This exercise calls for an exact copy of the data below.

+===+

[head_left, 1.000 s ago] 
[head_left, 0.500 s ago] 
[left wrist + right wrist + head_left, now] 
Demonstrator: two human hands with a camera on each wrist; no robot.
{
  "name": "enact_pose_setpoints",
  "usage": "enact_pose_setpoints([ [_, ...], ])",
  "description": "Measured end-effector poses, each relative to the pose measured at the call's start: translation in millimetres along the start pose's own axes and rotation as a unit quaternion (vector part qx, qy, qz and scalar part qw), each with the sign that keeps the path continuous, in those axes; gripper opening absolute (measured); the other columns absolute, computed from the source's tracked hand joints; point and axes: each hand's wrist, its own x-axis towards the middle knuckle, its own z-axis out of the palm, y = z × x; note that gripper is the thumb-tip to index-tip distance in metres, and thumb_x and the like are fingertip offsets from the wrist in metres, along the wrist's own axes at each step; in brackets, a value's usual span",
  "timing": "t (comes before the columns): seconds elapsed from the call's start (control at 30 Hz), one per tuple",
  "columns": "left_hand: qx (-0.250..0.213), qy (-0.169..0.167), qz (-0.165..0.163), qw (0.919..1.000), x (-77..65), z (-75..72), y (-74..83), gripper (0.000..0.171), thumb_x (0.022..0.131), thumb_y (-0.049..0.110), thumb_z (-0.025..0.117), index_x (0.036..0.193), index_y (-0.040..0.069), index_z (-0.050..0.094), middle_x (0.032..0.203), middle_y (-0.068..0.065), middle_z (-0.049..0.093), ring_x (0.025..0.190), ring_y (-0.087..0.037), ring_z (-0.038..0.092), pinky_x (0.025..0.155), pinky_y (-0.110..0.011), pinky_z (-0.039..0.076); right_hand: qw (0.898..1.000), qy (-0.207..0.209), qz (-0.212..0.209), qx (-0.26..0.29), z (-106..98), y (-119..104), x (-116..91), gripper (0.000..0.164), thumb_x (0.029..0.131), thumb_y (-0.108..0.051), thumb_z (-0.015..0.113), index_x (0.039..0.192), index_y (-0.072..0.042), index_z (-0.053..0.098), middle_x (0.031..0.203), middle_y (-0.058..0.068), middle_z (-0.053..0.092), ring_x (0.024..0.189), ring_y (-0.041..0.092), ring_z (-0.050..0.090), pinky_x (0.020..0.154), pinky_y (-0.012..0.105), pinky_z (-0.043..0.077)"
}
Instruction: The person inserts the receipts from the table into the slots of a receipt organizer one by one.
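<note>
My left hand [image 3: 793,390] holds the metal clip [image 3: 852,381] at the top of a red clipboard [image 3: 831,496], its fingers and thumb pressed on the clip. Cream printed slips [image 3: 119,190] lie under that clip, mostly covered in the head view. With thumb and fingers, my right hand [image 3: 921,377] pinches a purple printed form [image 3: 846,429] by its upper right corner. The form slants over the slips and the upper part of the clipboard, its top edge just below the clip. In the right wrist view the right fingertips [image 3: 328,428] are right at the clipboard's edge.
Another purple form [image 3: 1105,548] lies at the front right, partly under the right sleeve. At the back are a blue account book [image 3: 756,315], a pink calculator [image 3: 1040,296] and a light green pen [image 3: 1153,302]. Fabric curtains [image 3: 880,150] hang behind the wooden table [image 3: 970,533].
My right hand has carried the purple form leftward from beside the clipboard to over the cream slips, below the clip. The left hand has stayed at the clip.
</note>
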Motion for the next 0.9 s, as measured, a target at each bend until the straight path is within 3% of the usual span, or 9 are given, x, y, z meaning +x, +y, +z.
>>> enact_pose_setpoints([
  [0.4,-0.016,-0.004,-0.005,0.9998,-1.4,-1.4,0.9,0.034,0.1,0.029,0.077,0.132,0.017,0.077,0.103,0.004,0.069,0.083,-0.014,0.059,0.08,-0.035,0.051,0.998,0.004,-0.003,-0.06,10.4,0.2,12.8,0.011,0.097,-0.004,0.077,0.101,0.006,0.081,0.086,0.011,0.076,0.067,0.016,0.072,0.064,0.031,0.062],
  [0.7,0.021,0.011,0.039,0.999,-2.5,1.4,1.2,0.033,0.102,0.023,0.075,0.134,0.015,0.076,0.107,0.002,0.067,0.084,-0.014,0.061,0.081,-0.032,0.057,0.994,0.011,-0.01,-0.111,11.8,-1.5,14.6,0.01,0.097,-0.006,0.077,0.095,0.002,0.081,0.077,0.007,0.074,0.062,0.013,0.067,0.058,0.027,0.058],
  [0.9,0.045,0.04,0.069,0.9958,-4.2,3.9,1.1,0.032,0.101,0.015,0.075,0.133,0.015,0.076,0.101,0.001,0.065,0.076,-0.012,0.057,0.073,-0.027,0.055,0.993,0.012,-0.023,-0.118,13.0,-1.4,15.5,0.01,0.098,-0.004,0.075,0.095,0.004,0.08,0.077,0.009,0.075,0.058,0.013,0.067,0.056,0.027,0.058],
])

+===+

# Your response:
[head_left, 1.000 s ago] 
[head_left, 0.500 s ago] 
[left wrist + right wrist + head_left, now] 
Demonstrator: two human hands with a camera on each wrist; no robot.
{
  "name": "enact_pose_setpoints",
  "usage": "enact_pose_setpoints([ [_, ...], ])",
  "description": "Measured end-effector poses, each relative to the pose measured at the call's start: translation in millimetres along the start pose's own axes and rotation as a unit quaternion (vector part qx, qy, qz and scalar part qw), each with the sign that keeps the path continuous, in those axes; gripper opening absolute (measured); the other columns absolute, computed from the source's tracked hand joints; point and axes: each hand's wrist, its own x-axis towards the middle knuckle, its own z-axis out of the palm, y = z × x; note that gripper is the thumb-tip to index-tip distance in metres, and thumb_x and the like are fingertip offsets from the wrist in metres, along the wrist's own axes at each step; in brackets, a value's usual span",
  "timing": "t (comes before the columns): seconds elapsed from the call's start (control at 30 Hz), one per tuple",
  "columns": "left_hand: qx (-0.250..0.213), qy (-0.169..0.167), qz (-0.165..0.163), qw (0.919..1.000), x (-77..65), z (-75..72), y (-74..83), gripper (0.000..0.171), thumb_x (0.022..0.131), thumb_y (-0.049..0.110), thumb_z (-0.025..0.117), index_x (0.036..0.193), index_y (-0.040..0.069), index_z (-0.050..0.094), middle_x (0.032..0.203), middle_y (-0.068..0.065), middle_z (-0.049..0.093), ring_x (0.025..0.190), ring_y (-0.087..0.037), ring_z (-0.038..0.092), pinky_x (0.025..0.155), pinky_y (-0.110..0.011), pinky_z (-0.039..0.076); right_hand: qw (0.898..1.000), qy (-0.207..0.209), qz (-0.212..0.209), qx (-0.26..0.29), z (-106..98), y (-119..104), x (-116..91), gripper (0.000..0.164), thumb_x (0.029..0.131), thumb_y (-0.108..0.051), thumb_z (-0.015..0.113), index_x (0.039..0.192), index_y (-0.072..0.042), index_z (-0.053..0.098), middle_x (0.031..0.203), middle_y (-0.058..0.068), middle_z (-0.053..0.092), ring_x (0.024..0.189), ring_y (-0.041..0.092), ring_z (-0.050..0.090), pinky_x (0.020..0.154), pinky_y (-0.012..0.105), pinky_z (-0.043..0.077)"
}
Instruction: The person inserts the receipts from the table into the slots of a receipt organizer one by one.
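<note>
My left hand [image 3: 793,390] holds the metal clip [image 3: 852,381] at the top of a red clipboard [image 3: 831,496], its fingers and thumb pressed on the clip. Cream printed slips [image 3: 119,190] lie under that clip, mostly covered in the head view. With thumb and fingers, my right hand [image 3: 921,377] pinches a purple printed form [image 3: 846,429] by its upper right corner. The form slants over the slips and the upper part of the clipboard, its top edge just below the clip. In the right wrist view the right fingertips [image 3: 328,428] are right at the clipboard's edge.
Another purple form [image 3: 1105,548] lies at the front right, partly under the right sleeve. At the back are a blue account book [image 3: 756,315], a pink calculator [image 3: 1040,296] and a light green pen [image 3: 1153,302]. Fabric curtains [image 3: 880,150] hang behind the wooden table [image 3: 970,533].
My right hand has carried the purple form leftward from beside the clipboard to over the cream slips, below the clip. The left hand has stayed at the clip.
</note>
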Motion for the next 0.9 s, as measured, a target at each bend until the straight path is within 3% of the usual span, or 9 are given, x, y, z meaning +x, +y, +z.
>>> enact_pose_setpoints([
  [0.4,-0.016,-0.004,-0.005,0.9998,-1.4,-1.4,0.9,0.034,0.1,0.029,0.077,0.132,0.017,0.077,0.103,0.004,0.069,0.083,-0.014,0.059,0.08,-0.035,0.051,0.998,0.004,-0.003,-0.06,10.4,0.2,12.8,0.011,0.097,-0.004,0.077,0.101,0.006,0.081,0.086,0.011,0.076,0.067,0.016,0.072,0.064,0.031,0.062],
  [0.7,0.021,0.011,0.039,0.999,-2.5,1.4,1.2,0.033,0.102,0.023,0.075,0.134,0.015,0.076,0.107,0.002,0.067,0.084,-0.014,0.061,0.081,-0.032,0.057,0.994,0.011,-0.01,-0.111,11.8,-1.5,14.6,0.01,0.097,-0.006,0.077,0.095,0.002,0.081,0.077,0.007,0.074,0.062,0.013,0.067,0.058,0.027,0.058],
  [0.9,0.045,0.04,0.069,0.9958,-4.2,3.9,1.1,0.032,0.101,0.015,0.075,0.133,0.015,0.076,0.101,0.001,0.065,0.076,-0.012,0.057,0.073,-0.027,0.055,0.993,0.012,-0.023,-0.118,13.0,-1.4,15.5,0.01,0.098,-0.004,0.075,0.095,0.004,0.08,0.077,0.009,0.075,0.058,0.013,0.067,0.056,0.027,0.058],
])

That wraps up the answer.